Task directions –
Return a copy of each line in the listing that includes the word "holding".

Data records –
- - - - -

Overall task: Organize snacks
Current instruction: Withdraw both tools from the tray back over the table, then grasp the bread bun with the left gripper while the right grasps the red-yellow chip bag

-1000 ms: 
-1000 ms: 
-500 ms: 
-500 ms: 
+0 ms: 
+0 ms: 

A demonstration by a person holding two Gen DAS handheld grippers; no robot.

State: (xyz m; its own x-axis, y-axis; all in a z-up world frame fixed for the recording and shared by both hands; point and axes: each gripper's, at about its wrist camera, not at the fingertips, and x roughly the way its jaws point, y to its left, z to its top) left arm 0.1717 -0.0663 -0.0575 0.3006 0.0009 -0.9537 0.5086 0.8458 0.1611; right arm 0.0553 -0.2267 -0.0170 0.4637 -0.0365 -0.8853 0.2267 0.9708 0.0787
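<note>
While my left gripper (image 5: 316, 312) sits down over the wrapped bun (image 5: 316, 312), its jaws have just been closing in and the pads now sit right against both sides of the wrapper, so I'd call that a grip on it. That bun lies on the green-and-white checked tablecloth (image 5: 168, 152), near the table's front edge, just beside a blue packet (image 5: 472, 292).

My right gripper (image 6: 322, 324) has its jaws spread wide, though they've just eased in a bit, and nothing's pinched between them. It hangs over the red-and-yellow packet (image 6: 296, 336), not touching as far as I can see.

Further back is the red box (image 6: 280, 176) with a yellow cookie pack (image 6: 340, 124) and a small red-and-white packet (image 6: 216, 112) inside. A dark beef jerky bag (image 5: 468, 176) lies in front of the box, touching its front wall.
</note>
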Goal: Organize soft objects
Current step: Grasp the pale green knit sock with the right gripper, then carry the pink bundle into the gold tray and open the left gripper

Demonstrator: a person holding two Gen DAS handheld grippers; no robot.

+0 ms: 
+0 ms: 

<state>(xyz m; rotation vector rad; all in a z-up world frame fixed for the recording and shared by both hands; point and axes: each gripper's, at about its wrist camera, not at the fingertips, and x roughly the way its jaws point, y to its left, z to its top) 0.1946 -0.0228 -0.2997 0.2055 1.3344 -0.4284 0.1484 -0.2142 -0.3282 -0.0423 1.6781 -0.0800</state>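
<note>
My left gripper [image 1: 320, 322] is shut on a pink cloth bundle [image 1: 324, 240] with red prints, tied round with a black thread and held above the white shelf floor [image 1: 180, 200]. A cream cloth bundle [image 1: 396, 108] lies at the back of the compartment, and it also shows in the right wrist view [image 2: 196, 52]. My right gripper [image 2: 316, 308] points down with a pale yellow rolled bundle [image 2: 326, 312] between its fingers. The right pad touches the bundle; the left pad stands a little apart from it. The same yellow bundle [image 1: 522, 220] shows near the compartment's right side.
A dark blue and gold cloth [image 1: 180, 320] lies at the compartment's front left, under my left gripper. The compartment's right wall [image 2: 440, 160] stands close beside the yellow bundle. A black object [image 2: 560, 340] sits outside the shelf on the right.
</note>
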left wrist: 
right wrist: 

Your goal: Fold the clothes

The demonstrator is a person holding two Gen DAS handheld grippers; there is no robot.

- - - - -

Solution –
A demonstration by a person holding two Gen DAS handheld grippers; no robot.
Demonstrator: a person holding two Gen DAS handheld grippers; no robot.
The demonstrator is a person holding two Gen DAS handheld grippers; there is no robot.

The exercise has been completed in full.